[RFC] btrfs: Slightly speedup btrfs_read_block_groups
diff mbox

Message ID 1462434673-8395-1-git-send-email-quwenruo@cn.fujitsu.com
State New
Headers show

Commit Message

Qu Wenruo May 5, 2016, 7:51 a.m. UTC
Btrfs_read_block_groups() function is the most time consuming function
if the whole fs is filled with small extents.

For a btrfs filled with all 16K sized files, and when 2T space is used,
mount the fs needs 10 to 12 seconds.

While ftrace shows that, btrfs_read_block_groups() takes about 9
seconds, while btrfs_read_chunk_tree() only takes 14ms.
In theory, btrfs_read_chunk_tree() and btrfs_read_block_groups() should
take the same time, as chunk and block groups are 1:1 mapped.
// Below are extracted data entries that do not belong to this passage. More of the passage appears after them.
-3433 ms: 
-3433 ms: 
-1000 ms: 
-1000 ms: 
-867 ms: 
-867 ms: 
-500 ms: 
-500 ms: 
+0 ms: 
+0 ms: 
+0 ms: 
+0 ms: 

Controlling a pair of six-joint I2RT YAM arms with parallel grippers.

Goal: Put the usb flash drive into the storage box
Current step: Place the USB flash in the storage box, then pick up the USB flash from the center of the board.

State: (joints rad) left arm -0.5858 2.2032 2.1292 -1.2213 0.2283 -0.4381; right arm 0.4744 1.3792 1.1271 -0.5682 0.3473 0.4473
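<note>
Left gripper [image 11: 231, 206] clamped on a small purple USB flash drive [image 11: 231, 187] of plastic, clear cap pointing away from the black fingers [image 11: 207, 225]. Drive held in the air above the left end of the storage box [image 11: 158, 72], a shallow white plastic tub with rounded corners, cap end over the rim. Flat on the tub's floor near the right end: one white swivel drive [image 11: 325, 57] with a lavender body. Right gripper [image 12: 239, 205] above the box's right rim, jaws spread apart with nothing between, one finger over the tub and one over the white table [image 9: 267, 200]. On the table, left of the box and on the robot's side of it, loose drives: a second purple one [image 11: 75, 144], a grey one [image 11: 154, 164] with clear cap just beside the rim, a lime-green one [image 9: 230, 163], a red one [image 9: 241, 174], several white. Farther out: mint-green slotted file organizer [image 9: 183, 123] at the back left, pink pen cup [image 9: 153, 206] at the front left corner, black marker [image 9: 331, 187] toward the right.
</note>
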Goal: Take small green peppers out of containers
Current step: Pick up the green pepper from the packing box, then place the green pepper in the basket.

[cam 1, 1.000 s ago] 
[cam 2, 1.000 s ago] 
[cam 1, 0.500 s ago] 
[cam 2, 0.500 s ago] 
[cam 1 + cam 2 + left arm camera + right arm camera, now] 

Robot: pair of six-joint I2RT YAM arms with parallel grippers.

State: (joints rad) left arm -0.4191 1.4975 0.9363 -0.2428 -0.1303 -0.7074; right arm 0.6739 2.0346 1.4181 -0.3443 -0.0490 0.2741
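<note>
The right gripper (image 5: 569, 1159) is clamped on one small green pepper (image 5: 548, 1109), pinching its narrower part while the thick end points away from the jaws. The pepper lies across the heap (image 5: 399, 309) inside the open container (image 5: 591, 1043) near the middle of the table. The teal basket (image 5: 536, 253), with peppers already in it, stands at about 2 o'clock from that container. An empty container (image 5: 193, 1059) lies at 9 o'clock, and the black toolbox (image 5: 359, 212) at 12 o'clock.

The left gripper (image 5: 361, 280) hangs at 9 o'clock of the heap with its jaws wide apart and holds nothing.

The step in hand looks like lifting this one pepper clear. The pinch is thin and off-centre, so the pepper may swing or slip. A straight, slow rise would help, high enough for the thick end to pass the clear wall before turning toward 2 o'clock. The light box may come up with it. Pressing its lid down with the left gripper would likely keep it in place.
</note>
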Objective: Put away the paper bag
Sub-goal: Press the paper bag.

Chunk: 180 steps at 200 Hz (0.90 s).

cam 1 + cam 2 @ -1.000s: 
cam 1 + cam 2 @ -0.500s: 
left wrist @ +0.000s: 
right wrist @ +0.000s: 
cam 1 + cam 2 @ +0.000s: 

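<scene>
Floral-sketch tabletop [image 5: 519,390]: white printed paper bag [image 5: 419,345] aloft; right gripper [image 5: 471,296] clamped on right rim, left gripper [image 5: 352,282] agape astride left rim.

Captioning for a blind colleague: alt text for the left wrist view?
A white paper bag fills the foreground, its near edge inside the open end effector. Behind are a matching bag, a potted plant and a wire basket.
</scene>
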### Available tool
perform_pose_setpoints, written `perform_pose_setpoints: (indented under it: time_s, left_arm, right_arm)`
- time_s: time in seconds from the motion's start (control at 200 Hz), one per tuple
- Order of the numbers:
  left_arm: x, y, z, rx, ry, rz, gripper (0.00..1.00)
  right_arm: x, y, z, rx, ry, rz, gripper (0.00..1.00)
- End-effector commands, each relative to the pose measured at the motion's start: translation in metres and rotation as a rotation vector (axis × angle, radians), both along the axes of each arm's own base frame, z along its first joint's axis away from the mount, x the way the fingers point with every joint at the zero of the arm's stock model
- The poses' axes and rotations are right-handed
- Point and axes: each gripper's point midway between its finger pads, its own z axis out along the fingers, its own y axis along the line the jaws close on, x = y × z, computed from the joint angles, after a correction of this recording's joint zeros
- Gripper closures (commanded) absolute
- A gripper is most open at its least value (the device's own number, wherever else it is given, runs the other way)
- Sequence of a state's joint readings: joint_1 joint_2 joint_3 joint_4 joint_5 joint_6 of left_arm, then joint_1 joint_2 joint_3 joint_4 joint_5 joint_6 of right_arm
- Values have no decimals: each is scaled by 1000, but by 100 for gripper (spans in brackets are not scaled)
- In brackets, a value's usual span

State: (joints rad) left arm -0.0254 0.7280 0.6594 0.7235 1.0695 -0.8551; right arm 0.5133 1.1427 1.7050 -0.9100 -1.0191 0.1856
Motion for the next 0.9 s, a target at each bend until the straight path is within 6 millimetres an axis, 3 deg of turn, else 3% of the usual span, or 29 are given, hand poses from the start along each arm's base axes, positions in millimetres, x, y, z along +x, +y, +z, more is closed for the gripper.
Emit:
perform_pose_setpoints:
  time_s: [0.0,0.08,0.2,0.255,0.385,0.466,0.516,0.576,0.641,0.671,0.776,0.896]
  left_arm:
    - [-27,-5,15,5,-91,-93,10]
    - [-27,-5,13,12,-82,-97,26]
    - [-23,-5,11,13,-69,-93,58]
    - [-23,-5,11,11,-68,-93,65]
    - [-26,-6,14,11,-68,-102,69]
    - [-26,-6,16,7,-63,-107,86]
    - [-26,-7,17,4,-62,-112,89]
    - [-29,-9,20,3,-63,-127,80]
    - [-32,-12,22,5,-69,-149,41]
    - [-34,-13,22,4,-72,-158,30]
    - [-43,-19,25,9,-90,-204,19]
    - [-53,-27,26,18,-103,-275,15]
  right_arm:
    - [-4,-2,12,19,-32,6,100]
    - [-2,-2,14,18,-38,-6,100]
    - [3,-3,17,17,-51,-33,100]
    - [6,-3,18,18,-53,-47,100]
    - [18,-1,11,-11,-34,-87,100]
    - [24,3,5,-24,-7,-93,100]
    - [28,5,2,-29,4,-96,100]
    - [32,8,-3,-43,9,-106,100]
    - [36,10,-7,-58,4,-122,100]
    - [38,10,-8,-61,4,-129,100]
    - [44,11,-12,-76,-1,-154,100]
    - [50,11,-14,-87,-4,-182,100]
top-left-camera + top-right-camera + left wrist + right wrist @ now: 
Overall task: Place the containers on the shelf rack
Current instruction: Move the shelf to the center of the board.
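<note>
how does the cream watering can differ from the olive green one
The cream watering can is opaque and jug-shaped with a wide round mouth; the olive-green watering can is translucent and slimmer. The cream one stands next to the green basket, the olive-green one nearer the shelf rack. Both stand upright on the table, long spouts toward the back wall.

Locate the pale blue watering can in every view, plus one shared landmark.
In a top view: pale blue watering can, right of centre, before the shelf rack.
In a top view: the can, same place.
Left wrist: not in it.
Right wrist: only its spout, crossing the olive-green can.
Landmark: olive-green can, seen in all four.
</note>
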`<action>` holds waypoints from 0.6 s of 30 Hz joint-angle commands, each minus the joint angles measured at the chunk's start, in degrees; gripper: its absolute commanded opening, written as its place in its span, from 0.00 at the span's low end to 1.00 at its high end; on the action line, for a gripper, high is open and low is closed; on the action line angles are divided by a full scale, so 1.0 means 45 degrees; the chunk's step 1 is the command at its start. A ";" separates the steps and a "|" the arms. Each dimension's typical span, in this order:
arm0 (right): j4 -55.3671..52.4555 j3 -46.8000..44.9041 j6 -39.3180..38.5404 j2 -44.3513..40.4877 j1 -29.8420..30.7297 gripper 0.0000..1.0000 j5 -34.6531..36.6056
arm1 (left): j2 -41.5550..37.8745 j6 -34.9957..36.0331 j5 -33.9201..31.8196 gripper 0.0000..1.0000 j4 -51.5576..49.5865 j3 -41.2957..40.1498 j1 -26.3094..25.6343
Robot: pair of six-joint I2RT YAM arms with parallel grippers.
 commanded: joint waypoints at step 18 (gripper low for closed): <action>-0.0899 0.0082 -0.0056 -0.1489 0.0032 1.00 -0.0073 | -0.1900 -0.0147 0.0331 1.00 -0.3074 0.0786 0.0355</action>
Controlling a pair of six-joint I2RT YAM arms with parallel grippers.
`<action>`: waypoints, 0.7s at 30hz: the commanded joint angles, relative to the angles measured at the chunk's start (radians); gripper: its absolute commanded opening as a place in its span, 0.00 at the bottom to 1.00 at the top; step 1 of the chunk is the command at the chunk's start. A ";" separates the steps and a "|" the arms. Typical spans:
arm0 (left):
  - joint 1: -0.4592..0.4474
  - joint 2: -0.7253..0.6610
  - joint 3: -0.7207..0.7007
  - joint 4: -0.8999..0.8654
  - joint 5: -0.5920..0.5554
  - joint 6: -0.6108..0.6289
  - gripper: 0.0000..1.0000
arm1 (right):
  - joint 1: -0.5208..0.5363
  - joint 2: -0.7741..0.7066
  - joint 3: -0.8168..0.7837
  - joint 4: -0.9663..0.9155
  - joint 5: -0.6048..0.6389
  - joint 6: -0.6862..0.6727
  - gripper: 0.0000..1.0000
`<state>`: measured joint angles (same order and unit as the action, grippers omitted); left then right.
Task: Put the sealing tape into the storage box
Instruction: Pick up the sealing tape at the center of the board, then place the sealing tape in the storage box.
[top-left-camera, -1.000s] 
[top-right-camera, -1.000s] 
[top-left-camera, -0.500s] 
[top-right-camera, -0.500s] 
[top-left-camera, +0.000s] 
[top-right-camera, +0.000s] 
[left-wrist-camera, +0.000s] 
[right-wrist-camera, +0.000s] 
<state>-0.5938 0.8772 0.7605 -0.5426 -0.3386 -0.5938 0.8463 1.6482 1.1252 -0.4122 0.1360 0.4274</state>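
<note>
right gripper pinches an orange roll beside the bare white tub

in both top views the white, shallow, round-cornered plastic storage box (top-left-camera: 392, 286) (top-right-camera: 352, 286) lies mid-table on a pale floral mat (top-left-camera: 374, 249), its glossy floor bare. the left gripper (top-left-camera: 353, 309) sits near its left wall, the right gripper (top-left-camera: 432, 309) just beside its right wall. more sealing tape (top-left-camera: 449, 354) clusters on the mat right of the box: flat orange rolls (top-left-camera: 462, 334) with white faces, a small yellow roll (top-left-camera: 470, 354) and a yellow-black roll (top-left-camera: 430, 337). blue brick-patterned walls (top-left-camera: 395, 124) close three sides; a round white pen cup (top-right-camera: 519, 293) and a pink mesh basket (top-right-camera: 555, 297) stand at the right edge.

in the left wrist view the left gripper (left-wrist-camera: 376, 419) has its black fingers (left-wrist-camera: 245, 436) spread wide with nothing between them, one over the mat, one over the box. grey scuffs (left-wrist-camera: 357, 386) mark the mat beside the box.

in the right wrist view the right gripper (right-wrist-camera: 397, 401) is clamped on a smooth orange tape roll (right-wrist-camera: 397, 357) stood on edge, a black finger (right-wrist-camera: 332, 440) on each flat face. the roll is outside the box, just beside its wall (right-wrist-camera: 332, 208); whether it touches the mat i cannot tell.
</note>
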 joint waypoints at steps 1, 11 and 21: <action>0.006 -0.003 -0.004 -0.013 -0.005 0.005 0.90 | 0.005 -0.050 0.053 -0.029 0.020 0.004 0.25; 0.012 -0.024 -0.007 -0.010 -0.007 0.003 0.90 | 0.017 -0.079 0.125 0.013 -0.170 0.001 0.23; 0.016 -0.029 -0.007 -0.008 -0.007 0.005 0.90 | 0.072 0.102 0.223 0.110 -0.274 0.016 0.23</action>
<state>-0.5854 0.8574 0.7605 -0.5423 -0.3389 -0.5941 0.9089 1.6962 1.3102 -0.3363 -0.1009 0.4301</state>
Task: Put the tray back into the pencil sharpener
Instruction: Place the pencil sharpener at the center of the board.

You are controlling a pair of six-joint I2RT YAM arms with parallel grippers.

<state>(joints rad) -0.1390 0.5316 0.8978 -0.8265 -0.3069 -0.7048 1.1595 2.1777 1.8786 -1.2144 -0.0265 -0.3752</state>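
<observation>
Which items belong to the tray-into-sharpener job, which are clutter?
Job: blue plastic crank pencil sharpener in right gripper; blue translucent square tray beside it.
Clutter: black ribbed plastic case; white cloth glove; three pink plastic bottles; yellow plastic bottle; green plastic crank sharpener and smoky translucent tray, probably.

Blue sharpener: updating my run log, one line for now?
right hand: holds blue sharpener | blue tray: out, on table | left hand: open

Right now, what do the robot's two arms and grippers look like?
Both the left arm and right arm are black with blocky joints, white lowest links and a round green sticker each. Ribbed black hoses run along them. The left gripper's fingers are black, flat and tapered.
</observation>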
However, considering block group items are spread across the large
extent tree, it takes a lot of time to search btree.

And furthermore, find_first_block_group() function used by
btrfs_read_block_groups() is using a very bad method to locate block
group item, by searching and then checking slot by slot.

In kernel space, checking slot by slot is a little time consuming, as
for next_leaf() case, kernel need to do extra locking.

This patch will fix the slot by slot checking, as when we call
btrfs_read_block_groups(), we have already read out all chunks and save
them into map_tree.

So we use map_tree to get exact block group start and length, then do
exact btrfs_search_slot(), without slot by slot check, to speedup the
mount.

With this patch, time spent on btrfs_read_block_groups() is reduced to
7.56s, compared to old 8.94s.

Reported-by: Tsutomu Itoh <t-itoh@jp.fujitsu.com>
Signed-off-by: Qu Wenruo <quwenruo@cn.fujitsu.com>

---
The further fix would change the mount process from reading out all
block groups to reading out block group on demand.

But according to the btrfs_read_chunk_tree() calling time, the real
problem is the on-disk format and btree locking.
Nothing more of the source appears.